● **The records**:
--- START ---

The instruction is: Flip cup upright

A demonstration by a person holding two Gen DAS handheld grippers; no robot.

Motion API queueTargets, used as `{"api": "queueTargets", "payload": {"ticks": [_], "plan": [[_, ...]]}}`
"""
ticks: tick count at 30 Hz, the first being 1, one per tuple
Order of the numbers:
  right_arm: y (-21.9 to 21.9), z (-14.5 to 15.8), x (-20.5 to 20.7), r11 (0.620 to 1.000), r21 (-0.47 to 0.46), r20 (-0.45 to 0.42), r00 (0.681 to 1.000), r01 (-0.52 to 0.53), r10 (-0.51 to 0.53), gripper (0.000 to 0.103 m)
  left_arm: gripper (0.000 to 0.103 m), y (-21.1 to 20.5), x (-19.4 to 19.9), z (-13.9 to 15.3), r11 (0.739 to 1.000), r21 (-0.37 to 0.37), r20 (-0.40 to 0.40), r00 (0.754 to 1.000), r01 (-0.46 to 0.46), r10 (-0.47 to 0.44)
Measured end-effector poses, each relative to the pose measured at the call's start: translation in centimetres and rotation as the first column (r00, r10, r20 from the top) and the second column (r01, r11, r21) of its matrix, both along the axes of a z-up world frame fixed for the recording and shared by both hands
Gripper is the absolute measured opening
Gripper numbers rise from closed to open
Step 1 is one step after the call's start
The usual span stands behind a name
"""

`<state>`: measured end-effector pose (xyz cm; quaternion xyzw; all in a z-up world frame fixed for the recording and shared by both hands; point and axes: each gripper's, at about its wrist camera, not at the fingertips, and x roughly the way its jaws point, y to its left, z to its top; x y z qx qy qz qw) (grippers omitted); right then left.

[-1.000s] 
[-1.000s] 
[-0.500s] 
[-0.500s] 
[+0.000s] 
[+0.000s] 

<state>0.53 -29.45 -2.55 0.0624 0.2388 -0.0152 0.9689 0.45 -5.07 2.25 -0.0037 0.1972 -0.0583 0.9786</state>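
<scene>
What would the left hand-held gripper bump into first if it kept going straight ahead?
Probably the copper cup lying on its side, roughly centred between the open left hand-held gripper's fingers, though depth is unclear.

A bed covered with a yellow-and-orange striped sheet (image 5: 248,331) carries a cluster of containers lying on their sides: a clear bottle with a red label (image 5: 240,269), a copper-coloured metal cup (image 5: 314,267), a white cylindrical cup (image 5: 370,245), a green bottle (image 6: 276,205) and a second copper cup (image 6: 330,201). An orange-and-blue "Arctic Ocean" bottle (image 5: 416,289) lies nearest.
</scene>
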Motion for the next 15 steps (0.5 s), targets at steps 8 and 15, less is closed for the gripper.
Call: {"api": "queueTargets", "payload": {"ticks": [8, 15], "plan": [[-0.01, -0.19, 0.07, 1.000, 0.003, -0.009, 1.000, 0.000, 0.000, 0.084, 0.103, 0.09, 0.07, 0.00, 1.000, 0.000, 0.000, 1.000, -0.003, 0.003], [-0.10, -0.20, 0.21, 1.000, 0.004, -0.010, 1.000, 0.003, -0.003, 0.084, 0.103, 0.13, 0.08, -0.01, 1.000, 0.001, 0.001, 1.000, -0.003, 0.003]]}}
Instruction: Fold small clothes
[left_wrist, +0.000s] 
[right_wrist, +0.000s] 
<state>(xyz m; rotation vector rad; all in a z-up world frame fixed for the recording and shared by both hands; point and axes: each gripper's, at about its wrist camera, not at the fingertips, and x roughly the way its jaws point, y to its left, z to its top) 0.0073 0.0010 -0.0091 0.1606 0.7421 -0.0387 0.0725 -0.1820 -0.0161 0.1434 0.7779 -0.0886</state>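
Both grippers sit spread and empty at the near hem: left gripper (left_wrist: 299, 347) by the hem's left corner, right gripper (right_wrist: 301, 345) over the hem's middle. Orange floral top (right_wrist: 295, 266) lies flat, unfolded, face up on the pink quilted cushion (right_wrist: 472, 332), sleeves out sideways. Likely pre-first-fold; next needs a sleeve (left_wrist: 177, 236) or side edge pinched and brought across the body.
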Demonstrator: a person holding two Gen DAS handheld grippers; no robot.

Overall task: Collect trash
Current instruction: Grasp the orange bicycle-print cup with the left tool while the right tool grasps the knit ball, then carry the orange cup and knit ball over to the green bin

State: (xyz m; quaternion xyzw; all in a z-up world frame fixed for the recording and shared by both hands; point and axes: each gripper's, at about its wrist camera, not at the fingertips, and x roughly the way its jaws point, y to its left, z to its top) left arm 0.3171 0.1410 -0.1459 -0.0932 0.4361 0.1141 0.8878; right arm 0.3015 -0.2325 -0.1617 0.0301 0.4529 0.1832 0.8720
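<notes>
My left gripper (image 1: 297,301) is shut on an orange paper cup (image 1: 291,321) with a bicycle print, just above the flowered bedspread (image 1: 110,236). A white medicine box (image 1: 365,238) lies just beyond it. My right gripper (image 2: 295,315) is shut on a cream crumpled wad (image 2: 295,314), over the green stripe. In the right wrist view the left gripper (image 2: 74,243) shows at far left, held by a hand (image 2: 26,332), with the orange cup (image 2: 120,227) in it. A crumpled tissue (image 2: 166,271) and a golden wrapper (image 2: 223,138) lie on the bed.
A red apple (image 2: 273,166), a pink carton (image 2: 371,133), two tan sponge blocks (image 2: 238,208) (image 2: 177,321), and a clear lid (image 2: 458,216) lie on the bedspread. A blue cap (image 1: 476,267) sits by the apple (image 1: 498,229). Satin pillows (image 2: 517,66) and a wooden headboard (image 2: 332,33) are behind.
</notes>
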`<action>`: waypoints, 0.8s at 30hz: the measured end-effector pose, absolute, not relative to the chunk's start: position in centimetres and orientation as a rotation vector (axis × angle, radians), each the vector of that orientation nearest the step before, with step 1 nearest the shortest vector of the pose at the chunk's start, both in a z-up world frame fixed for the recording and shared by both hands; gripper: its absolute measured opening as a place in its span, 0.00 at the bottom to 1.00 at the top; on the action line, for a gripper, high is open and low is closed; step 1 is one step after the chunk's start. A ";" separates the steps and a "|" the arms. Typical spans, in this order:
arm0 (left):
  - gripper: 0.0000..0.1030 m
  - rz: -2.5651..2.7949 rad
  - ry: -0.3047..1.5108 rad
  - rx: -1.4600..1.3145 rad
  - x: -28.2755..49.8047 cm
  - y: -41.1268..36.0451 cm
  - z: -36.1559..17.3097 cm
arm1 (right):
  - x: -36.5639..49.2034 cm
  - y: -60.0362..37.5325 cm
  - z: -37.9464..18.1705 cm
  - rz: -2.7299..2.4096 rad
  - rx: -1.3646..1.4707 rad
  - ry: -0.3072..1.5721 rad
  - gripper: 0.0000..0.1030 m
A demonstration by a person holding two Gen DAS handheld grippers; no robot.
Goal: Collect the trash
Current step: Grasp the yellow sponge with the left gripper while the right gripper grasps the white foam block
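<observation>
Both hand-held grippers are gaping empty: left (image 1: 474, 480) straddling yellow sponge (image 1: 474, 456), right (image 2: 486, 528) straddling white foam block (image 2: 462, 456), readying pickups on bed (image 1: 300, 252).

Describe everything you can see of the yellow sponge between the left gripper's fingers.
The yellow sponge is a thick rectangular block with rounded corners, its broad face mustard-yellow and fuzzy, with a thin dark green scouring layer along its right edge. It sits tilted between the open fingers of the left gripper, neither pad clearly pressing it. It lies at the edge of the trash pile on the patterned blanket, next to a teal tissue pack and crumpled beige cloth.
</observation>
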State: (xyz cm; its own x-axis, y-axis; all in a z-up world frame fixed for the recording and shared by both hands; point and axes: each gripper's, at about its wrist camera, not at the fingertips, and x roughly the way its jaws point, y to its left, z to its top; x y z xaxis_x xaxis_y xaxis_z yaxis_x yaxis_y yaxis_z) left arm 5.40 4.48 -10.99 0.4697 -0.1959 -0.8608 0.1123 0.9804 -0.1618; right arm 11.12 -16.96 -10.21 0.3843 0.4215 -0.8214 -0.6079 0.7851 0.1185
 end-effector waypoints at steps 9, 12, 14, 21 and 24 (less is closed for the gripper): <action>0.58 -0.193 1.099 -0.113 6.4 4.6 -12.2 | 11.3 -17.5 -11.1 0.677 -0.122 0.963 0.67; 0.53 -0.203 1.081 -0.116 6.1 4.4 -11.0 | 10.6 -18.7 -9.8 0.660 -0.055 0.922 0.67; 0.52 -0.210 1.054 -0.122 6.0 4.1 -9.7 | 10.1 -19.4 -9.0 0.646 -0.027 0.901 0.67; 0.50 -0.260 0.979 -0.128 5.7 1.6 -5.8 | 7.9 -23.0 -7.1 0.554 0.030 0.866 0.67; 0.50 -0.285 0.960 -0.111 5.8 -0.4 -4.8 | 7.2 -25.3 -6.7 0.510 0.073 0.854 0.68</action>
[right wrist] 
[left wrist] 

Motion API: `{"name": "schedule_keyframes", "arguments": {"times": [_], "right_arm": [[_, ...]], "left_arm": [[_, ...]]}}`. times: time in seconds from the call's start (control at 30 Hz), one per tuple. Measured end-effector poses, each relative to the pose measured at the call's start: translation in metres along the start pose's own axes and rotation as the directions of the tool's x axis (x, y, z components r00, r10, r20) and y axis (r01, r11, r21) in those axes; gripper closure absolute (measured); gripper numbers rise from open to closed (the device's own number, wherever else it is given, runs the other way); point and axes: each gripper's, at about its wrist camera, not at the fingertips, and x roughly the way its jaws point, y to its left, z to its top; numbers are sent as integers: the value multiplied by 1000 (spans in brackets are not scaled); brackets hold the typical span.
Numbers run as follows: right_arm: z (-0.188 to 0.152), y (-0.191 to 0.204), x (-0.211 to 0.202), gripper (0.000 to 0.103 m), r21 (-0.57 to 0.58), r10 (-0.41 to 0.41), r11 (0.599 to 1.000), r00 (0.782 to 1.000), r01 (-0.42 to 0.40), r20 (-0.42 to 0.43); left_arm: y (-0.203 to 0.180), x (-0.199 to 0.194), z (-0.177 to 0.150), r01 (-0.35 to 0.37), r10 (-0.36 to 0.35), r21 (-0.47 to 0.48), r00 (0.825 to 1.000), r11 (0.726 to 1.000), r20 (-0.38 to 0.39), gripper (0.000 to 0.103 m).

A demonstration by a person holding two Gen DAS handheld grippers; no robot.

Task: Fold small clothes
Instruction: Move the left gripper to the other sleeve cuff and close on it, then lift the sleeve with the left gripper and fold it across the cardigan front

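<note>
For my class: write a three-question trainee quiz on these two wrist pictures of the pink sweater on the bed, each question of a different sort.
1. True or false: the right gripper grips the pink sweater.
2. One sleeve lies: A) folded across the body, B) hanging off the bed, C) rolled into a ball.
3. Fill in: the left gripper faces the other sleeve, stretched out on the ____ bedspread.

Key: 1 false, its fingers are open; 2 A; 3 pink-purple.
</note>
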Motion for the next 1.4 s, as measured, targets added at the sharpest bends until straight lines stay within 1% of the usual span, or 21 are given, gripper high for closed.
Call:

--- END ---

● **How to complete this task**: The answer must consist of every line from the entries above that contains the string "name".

● **Result of this exercise**:
The usual span stands behind a name
Motion API: `{"name": "schedule_keyframes", "arguments": {"times": [_], "right_arm": [[_, ...]], "left_arm": [[_, ...]]}}`. times: time in seconds from the call's start (control at 30 Hz), one per tuple. Measured end-effector poses, each relative to the pose measured at the call's start: translation in metres along the start pose's own axes and rotation as the directions of the tool's x axis (x, y, z components r00, r10, r20) and y axis (r01, r11, r21) in those axes; gripper closure absolute (measured); gripper numbers rise from open to closed (the device's own number, wherever else it is given, runs the other way); point and axes: each gripper's, at about its wrist camera, not at the fingertips, and x roughly the way its jaws point, y to its left, z to its top; numbers are sent as integers: the value multiplied by 1000 (spans in brackets are not scaled); brackets hold the typical span.

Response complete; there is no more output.